Morgan Spurlock, Who Exposed McDonald’s Super Size Menu By Eating It, Dies

Documentary filmmaker Morgan Spurlock, whose first feature film was the Oscar-nominated Super Size Me that shifted public perceptions of junk food, especially the McDonald’s chain, died Thursday in upstate New York from complications of cancer. He was 53.

“It was a sad day, as we said goodbye to my brother Morgan,” his brother Craig Spurlock said in a family statement. “Morgan gave so much through his art, ideas and generosity. Today the world has lost a true creative genius and a special man. I am so proud to have worked together with him.”

Spurlock’s family said he died peacefully surrounded by family and friends.

A native of West Virginian, Spurlock was raised Methodist and graduated from NYU’s Tisch School of the Arts in 1993. Over the following decade, he was both a playwright — with his show The Phoenix taking awards at the New York International Fringe Festival and the Route 66 American Playwriting Competition — and an MTV host. The latter came when his web series, I Bet You Would, was picked up by MTV. The show had everyday competitors performing stunts or doing experimental tasks for cash (like eating a “worm burrito” for $265).

Spurlock became comfortable in front of a camera and in 2004, turned up to the the Sundance Film Festival with Super Size Me, a docudrama sensation that won him the Grand Jury Prize for directing, as well as a subsequent Academy Award nomination. The film altered how Americans perceived fast food and brought about changes as to how the food was served at McDonald’s restaurants nationwide. A personal essay-style documentary, the film shows Spurlock eating nothing but McDonald’s thrice daily for 30 days. He cuts his waking down to the U.S. average of 1.5 miles per day, and throughout the experiment, he only “super-sized” his meals when suggested by a McDonald’s staff member.

Watching Spurlock gain 24.5 pounds — a 13 percent body mass increase that shot up his cholesterol to 230 mg/dL and deal with new depression, mood swings and sexual dysfunction —opened millions of people to the potential impact of a fast food-heavy diet. Six weeks after the documentary was released, McDonald’s killed its Super Size menu. Although it has denied any connection to the film, healthier options quickly appeared on its menus nationwide.

 

The multi-hyphenate then followed with several documentaries, most of which he inserted himself into to ask questions or explor topics that were both pressing as well as lightweight fun, including: Where In the World Is Osama Bin Laden? (the then-ongoing search for the most wanted man behind the 9/11 attacks); Comic-Con IV: A Quest For Hope (the pop culture event phenomenon); The Greatest Movie Ever Sold (product placement and marketing in the movie); and One Direction: This Is Us (about the boy band); as well as the FX series 30 Days (guests spend a month in a lifestyle wildly different from their own); and CNN show Inside Man. His final film was the 13-years-later sequel Super Size Me 2: Holy Chicken!, which ruffled the feathers of the powerful chicken industry.

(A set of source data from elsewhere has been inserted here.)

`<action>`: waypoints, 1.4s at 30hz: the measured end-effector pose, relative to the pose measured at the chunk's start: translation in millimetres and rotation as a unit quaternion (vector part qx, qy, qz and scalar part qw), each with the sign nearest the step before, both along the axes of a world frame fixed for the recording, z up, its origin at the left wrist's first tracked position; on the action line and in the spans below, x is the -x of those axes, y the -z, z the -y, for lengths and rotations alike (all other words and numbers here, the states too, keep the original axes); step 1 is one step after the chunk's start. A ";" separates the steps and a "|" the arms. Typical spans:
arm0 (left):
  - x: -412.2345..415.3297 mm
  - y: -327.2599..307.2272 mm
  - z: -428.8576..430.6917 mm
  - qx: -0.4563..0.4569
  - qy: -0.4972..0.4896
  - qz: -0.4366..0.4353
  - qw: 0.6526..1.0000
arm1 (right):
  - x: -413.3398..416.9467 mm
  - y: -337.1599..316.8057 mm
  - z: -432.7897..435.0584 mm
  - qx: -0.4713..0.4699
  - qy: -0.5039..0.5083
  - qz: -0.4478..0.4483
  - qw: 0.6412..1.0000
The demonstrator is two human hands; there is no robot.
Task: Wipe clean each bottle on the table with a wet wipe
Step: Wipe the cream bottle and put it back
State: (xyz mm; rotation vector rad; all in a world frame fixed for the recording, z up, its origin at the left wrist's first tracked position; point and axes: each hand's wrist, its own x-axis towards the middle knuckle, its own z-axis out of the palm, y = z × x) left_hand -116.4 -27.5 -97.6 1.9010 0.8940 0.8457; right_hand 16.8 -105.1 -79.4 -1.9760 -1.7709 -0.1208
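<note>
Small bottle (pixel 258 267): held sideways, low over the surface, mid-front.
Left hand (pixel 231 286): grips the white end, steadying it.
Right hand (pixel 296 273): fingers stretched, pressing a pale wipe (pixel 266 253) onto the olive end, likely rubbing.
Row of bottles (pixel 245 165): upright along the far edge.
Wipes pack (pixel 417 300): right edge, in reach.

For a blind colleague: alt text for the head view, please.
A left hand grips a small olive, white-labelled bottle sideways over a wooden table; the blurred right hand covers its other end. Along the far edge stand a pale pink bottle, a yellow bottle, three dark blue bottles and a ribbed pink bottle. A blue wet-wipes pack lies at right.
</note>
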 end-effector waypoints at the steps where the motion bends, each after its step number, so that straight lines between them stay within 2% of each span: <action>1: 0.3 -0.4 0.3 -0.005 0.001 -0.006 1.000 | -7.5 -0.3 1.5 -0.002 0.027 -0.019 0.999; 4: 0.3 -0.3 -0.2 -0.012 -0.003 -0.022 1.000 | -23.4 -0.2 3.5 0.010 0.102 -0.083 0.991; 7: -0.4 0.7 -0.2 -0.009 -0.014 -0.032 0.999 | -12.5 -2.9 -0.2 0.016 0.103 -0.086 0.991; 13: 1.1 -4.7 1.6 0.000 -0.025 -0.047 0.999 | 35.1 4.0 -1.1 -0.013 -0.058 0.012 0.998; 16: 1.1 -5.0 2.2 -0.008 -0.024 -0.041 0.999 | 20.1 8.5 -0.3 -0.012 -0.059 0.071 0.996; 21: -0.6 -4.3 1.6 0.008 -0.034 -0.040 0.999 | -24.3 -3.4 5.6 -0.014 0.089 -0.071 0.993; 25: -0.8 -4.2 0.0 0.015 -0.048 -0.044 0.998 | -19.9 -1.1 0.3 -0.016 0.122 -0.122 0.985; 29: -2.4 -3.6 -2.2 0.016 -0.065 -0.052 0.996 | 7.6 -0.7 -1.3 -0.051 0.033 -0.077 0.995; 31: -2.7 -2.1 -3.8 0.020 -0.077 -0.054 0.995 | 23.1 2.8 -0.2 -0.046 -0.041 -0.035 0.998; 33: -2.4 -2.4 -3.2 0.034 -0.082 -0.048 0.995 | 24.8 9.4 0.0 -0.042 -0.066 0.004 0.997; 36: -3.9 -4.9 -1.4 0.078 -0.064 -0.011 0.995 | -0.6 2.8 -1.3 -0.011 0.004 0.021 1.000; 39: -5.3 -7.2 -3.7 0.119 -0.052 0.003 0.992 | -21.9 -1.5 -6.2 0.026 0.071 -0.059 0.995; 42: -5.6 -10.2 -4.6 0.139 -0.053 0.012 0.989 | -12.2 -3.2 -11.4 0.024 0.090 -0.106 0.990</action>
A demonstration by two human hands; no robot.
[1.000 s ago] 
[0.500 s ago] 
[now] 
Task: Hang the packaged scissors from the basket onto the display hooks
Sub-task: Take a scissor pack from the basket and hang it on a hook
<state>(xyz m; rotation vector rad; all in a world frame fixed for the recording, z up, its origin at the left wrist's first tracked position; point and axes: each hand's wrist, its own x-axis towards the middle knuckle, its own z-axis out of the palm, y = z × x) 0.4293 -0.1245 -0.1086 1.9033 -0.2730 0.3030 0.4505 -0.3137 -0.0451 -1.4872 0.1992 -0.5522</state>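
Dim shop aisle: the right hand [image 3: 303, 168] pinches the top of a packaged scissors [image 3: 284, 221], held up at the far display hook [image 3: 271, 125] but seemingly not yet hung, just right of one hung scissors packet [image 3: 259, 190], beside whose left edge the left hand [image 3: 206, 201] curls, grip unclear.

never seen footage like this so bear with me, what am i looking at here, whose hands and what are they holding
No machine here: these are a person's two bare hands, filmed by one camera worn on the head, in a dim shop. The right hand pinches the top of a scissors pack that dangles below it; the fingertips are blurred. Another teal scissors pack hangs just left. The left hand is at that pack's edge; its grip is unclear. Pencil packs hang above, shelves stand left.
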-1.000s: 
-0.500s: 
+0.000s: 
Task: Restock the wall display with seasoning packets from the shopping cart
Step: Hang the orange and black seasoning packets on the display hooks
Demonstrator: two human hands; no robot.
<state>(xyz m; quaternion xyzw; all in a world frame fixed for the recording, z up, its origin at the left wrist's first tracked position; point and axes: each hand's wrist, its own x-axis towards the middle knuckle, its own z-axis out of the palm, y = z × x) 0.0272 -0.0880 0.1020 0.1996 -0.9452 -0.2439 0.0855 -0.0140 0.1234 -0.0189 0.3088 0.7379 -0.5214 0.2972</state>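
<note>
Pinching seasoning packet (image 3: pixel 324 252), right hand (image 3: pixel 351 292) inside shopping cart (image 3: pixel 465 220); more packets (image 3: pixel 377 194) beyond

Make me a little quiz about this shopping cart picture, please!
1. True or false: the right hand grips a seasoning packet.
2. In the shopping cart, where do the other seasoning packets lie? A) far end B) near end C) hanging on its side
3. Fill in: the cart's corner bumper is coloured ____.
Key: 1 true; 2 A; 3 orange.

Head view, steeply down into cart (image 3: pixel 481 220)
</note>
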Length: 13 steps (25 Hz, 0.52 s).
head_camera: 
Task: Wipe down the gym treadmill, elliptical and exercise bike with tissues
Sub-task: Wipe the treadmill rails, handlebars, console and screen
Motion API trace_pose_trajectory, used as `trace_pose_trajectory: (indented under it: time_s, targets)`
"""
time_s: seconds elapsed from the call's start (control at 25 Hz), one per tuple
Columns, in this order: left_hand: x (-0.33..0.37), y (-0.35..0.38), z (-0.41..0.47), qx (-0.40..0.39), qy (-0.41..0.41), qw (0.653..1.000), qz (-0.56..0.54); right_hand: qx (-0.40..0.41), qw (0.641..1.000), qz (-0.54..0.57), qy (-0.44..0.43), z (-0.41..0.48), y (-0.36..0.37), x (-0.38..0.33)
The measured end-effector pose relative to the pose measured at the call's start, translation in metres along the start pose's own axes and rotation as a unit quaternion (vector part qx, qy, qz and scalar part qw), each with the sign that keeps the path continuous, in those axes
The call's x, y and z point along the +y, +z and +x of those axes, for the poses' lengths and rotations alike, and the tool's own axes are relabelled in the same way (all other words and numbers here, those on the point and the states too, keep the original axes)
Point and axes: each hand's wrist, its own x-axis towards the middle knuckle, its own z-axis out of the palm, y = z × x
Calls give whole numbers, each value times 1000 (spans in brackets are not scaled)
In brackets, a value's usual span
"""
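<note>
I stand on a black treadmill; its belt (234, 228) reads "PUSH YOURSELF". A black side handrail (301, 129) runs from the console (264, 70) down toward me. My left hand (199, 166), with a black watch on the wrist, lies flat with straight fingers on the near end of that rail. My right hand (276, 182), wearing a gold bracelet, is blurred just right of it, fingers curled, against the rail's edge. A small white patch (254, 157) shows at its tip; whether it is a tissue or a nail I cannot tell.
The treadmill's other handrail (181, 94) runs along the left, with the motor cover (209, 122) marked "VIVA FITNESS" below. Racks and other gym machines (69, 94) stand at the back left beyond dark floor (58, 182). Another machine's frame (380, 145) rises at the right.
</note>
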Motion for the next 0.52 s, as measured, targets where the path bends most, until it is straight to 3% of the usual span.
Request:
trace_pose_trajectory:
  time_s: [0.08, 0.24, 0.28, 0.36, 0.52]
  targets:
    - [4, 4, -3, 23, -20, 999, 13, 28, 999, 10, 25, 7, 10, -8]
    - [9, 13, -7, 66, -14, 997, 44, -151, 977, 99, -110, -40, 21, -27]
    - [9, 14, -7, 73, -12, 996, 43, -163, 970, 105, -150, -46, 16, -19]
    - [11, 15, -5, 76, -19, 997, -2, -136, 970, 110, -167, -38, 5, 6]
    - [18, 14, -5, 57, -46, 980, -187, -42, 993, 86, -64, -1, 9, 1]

Spurlock also inserted himself into the #MeToo movement when, as sexual misconduct stories began to spread across media, Hollywood and other industries, wrote a 2017 blog post titled, “I Am Part of the Problem,” where he admitted to a history of sexual misconduct and told the world that he was accused of sexual assault while in college. He subsequently stepped down from his production company, Warrior Poets, which has produced and directed nearly 70 documentary films and television series, and largely stepped away from the film industry.

He is survived by two sons, Laken and Kallen, his mother Phyllis Spurlock, father Ben and Iris, brothers Craig and wife Carolyn and Barry and wife Buffy, multiple nieces and nephews, and former spouses Alexandra Jamieson and Sara Bernstein, the mothers of his children.